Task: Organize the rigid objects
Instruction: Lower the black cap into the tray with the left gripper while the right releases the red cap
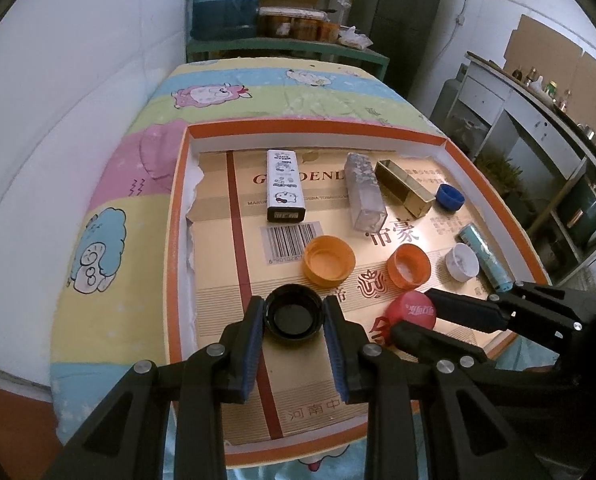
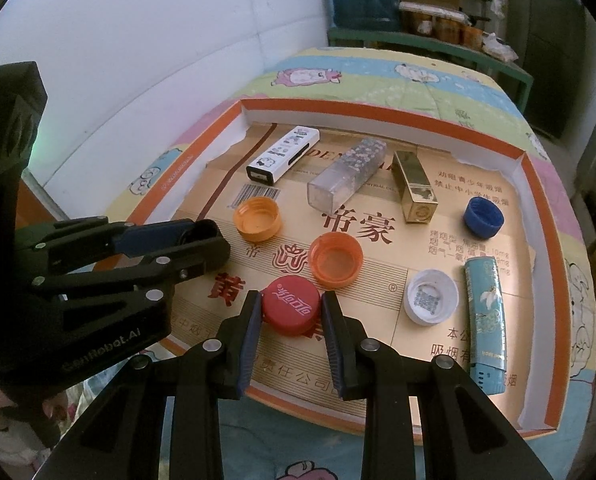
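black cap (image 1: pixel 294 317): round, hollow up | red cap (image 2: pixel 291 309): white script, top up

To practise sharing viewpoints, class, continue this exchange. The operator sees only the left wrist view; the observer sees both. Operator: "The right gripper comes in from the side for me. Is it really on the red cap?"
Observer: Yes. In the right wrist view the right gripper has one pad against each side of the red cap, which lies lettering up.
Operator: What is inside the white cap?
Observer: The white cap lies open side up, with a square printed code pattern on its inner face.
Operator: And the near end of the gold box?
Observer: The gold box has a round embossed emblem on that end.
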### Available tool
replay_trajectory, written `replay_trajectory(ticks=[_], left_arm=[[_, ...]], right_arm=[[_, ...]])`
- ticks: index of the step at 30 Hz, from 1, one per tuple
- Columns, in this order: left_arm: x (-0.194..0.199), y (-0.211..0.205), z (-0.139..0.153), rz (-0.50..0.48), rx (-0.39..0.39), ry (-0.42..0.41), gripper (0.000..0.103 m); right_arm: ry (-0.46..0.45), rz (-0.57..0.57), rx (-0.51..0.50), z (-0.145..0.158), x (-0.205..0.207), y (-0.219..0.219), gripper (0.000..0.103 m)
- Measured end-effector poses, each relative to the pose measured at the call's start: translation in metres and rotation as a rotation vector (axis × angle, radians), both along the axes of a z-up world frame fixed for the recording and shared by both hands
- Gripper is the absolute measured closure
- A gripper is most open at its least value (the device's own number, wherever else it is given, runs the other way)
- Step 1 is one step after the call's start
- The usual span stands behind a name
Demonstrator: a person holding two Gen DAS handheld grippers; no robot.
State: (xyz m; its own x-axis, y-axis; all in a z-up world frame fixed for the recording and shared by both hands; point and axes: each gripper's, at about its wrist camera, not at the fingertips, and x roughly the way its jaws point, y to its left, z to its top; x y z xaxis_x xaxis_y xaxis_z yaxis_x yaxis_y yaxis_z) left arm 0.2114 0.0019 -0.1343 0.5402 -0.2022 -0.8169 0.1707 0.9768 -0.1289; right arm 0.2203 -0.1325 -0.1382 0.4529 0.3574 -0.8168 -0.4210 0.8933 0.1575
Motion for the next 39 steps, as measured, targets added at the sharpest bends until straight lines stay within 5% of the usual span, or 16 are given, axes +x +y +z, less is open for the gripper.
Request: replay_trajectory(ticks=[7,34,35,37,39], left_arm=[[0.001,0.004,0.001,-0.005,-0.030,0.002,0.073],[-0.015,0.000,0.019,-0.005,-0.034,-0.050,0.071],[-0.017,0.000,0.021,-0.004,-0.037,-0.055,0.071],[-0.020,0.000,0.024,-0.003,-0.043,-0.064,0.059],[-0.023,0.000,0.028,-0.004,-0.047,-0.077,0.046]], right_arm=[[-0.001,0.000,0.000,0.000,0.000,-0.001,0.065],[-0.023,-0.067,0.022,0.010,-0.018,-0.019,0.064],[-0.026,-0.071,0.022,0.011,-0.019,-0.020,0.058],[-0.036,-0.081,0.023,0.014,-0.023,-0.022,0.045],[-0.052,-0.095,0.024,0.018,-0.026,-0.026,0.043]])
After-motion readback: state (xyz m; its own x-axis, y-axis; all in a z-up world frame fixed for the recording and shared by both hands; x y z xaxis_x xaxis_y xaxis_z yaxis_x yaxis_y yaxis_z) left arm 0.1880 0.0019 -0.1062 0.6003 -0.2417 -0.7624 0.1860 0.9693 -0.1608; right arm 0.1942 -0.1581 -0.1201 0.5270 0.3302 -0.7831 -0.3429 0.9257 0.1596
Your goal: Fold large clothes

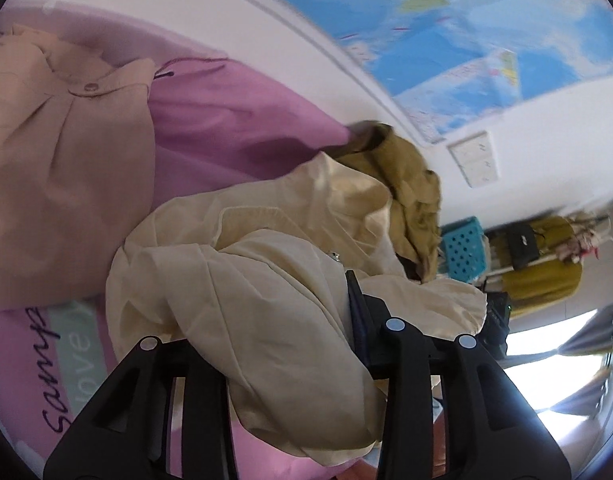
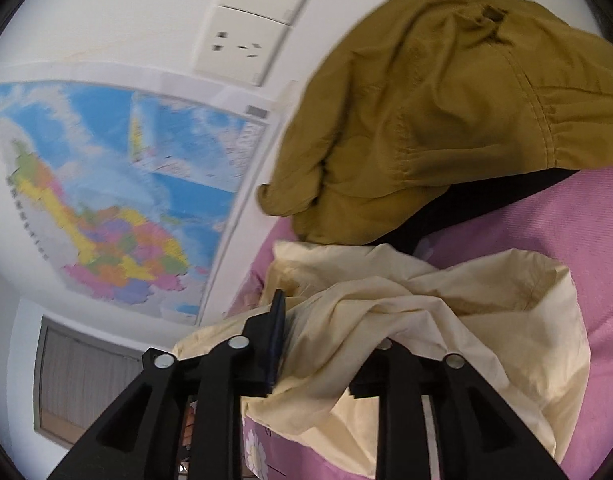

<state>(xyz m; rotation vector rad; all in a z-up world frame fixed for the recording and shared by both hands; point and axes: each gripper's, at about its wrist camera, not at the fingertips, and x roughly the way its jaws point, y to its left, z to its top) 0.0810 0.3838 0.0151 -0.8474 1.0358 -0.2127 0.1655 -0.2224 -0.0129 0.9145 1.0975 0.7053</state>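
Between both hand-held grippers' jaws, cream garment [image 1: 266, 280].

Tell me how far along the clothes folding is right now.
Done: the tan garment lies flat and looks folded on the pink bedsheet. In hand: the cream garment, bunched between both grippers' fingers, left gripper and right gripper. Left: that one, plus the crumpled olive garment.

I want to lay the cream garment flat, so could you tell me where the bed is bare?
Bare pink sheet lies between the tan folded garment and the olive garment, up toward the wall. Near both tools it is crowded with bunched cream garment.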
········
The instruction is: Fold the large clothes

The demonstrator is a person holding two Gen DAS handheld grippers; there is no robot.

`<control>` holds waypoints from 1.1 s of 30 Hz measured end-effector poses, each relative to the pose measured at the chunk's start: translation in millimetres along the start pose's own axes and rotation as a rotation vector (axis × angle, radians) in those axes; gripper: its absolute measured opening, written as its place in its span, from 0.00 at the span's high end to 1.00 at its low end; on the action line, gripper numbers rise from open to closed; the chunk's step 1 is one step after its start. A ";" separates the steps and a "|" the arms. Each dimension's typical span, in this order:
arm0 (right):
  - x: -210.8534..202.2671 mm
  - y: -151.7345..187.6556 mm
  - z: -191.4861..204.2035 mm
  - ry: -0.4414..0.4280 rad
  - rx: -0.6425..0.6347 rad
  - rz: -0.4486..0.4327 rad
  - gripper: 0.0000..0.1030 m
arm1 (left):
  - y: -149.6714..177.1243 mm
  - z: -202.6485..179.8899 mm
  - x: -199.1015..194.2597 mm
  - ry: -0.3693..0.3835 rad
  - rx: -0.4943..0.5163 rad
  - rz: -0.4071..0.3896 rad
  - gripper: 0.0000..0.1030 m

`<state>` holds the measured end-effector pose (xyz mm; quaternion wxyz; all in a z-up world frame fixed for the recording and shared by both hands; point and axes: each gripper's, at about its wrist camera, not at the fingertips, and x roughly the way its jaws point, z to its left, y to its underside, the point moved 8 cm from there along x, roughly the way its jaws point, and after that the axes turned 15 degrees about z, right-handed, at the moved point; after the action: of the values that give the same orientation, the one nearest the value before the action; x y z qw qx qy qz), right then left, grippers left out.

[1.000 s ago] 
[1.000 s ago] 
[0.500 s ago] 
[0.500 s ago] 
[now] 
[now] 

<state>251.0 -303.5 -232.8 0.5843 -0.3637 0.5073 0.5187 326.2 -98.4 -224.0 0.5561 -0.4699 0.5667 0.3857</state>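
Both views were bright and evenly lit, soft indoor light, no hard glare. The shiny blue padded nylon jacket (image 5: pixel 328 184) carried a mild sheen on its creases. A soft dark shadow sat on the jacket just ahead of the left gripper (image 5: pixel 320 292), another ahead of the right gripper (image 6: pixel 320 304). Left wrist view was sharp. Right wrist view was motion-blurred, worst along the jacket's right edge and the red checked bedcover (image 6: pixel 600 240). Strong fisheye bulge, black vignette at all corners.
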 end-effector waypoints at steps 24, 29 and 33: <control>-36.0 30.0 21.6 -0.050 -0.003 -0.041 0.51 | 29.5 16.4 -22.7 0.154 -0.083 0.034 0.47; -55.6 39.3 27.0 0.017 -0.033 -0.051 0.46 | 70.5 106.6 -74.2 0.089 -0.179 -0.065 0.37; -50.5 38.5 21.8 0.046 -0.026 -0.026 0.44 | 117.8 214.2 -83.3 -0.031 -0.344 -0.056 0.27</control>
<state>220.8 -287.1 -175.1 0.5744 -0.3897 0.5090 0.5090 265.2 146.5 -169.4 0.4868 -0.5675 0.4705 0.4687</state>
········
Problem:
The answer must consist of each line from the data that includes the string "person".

Answer section:
Demonstrator: a person holding two Gen DAS handheld grippers; no robot.
The demonstrator is a person holding two Gen DAS handheld grippers; there is no robot.

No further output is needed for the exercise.